Notable sweet, chatty people include Jason Reitman, Josh
Ritter, and Jay Ferguson from Sloan.
Worst?
I interviewed the drummer from a hardcore band who had
just released his own solo record. He sat reclined on the green room couch with
his feet up and responded to all of my questions like so: Yah. No. Yah. Every
drummer joke I’ve ever heard: validated.
Best advice you’ve ever been given?
I’ve been given plenty, but I also have the memory of a
goldfish. Much the stuff that has stuck with me can be found in the lyrics to
Nada Surf’s 2005 album The Weight Is A Gift.
What rule(s) do you live your life by?
Don’t be afraid to take the shot. If you find a door,
give it a wee push and see what happens.
What’s the most important tip you can give PR pros?
This is just going to end up being a list of pet peeves.
I apologize in advance.
– Please don’t call and follow up on a pitch you sent me
that morning. My focus is so limited (homes, tech, style) that I just may not
be able to utilize the pitch you’ve sent. If I can, though, you’ll certainly be
hearing back from me!
– You don’t really need to put my name on the press
release. Personal touches are great, but I completely understand if you want to
reduce the odds of slipping up on the ol’ copy-paste and calling me Terry or
Steve or, God forbid, Natalie.
– If you’re sending releases and samples in the mail,
please don’t use a box big enough to fit a flat press release into when all
you’re mailing along is a tiny, tiny lipstick. Get a padded envelope. Get rid of
that fancy folder. Anything. I CAN HEAR TREES WEEPING.
Best experience you’ve had with a PR pro? We love to hear
about #wins.
Much of what I do is pretty on-the-fly, so when I send an
email frantically seeking high-res art or a product’s Canadian
availability/MSRP and the rep gets right back to me, I tell you, the angels
sing. I try not to assume that everyone’s at their desk ready to help me out
all of the time, but it’s absolutely marvelous when someone is prepared with
all the necessary info and materials and can get you out of a tight jam.
I hate?
Copy editor hours.

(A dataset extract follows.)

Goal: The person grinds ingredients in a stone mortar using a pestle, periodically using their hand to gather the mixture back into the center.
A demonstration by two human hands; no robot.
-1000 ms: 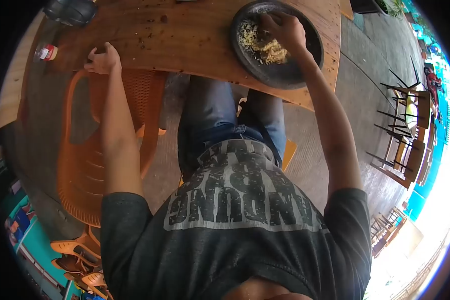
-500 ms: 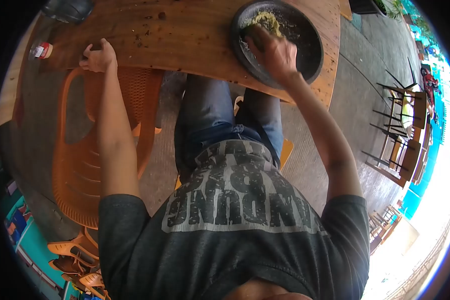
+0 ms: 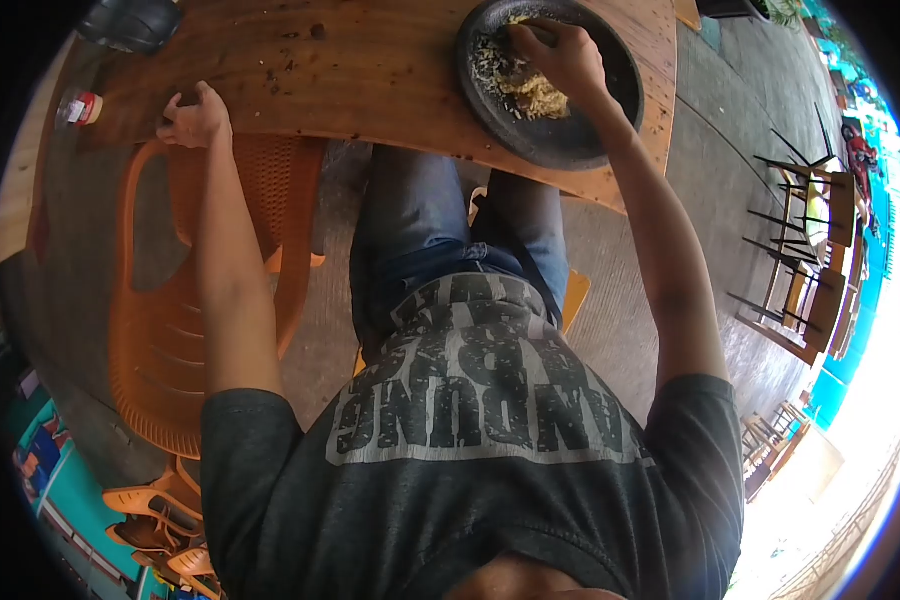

Getting to wake up late is pretty
great, but I will unfortunately never be able to attend anyone’s awesome
late-afternoon event. Gotta build me a paper.
I love?
Polka dots, stripes, glittery stuff, Fender guitars with
matching headstocks, Blanche de Chambly, and my cat (who is himself striped).
Reading?
I still need to finish Grace Coddington’s autobiography,
which I was distracted from a couple weeks ago. The last one before that was
Who I Am by Pete Townshend. Next on deck is The Good Girls Revolt: How theWomen of Newsweek Sued their Bosses and Changed the Workplace by Lynn Povich.
Best place on earth?
Zingerman’s deli in Ann Arbor, Michigan.
Dinner guest?
My dad, from whom I inherited all of my foodie
tendencies. I would bring my A and A+ games for that meal.
Hero?
Novelist/YouTuber John Green, Lena Dunham, Jenna Lyons,
and Electric Six lead singer Dick Valentine. And my mum. And Keith Moon.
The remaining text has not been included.